We are launching a new series on research policy to sit alongside the existing ones (data, AI, metrics, and thoughts). This first piece is a reflection on research assessment, shaped by a UK perspective given my long-standing involvement in evaluation. We have more policy bites with a global focus on the way.
Key takeaways:
Funders themselves need scrutiny if we want fair, unbiased decisions and a healthy research ecosystem.
Transparency, accountability, and an openness to experiment, like we have seen with the Research on Research Institute, are essential to improve how we assess and support the best ideas in science.
If you’ve spent any time in or around academia you will know that research is not only about breakthroughs in the lab or evidence from the library. I spent half my career inside the engine room of UK research assessment, It is clear that research is about measurement and increasingly about evaluation, a process that sets the bar higher than just measuring outcomes. We want to recognise high-quality research, distribute funding responsibly, and ensure that all fields, from astrophysics to comparative literature, get the attention they deserve.
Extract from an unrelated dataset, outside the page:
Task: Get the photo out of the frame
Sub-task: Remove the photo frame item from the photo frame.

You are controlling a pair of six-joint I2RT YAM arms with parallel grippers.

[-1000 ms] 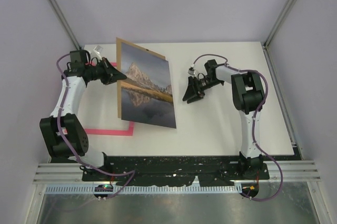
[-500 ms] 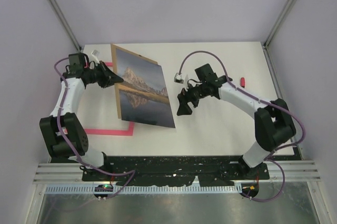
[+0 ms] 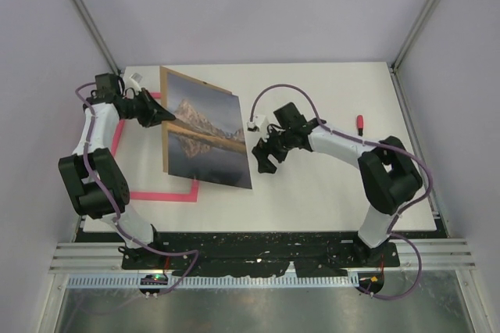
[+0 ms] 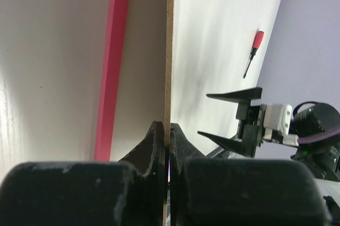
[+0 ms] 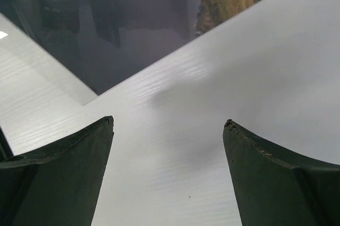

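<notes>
Ok so here's where I'm at. My left end effector point(image 3: 162, 116) is pinched fully shut on the left edge of the flat glossy photo point(image 3: 205, 134) of a rocky mountain mirrored in a dark lake. The left wrist view shows a thin brown backing board point(image 4: 169, 51) edge right between the fingers, so I reckon print and board are held as one.

The photo is tipped up off the thin bright-pink rectangular frame point(image 3: 161, 195), which lies flat on the white counter point(image 3: 328, 192) at the left. Can't tell if the photo's near edge touches down.

My right end effector point(image 3: 262, 159) is wide open, holding nothing, just beside the photo's right edge.

Handling-wise, I'd guess it's light and stiff thanks to the board. The print face looks slick and would probably mark easily though, so I'd take it by the bare right edge, not the face. Splitting print from board could be fiddly.
</notes>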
So we build systems, e.g. peer review, grant panels, national research assessments, strategic research reviews, and research excellence frameworks, to pick out the most promising proposals and the most impactful studies by careful evaluation that goes beyond simple metrics.
But an unsettling question follows: who evaluates the evaluators themselves? Are these assessment mechanisms as fair, robust, and forward-thinking as they need to be? How do we ensure the people and frameworks distributing funding and guiding scientific priorities are accountable, unbiased, and evolving with the times?
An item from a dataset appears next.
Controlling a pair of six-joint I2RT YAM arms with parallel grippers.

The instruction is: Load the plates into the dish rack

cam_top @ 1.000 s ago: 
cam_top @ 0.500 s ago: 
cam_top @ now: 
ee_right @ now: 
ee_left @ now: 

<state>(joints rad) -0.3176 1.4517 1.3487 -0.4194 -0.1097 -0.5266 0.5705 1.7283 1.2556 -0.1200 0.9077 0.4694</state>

In this post, we will critically examine these questions, focusing on how research funders themselves are assessed or might begin to be. We will explore how peer review, research excellence frameworks, and strategic research reviews emerged.
And we will highlight new endeavours such as the Research on Research Institute (RoRI), launched in 2019 and led by Professor James Wilsdon. RoRI aims to bring more evidence and experimentation into the way we evaluate research. The goal is to spark conversation to champion more transparent, fair, and innovative assessment practices that benefit researchers, institutions, and society alike.
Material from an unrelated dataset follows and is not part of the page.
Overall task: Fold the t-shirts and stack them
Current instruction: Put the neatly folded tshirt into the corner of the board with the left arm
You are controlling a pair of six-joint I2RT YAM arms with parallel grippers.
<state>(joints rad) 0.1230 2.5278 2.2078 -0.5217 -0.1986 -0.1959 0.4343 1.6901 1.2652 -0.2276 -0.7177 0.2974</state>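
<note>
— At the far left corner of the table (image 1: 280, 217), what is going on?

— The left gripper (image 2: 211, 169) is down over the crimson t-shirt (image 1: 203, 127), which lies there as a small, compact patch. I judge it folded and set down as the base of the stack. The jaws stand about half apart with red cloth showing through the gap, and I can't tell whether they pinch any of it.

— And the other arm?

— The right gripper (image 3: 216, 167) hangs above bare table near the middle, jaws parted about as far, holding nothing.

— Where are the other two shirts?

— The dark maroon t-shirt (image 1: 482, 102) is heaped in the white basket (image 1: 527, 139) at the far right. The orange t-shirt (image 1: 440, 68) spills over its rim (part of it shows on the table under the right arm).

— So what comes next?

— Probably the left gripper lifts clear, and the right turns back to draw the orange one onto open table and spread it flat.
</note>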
The Rise of Research Assessment
From Informal Judgment to Institutional Frameworks
Historically speaking, research evaluation was a relatively informal affair. Since World War 2, peer review got more formalised and formal peer review has been practised for a long time when it comes to published outputs and to distribute project-based resources (grants). A scholar would publish a paper, colleagues would read it, and the unofficial peer review process continued in the corridors of conferences and behind journal doors. Over time, funding bodies and governments recognised the need for systematic approaches to assess research quality across institutions. In the UK, this led to the development of national evaluation exercises, first the Research Assessment Exercise (RAE), and later the Research Excellence Framework (REF), to inform the allocation of block funding and to provide accountability for public investment in research. It is worth mentioning here, too, that the scope of criteria of peer review has grown substantially over time. We are no longer just interested in 'excellent' science, but in its relevance, impact, openness, integrity,...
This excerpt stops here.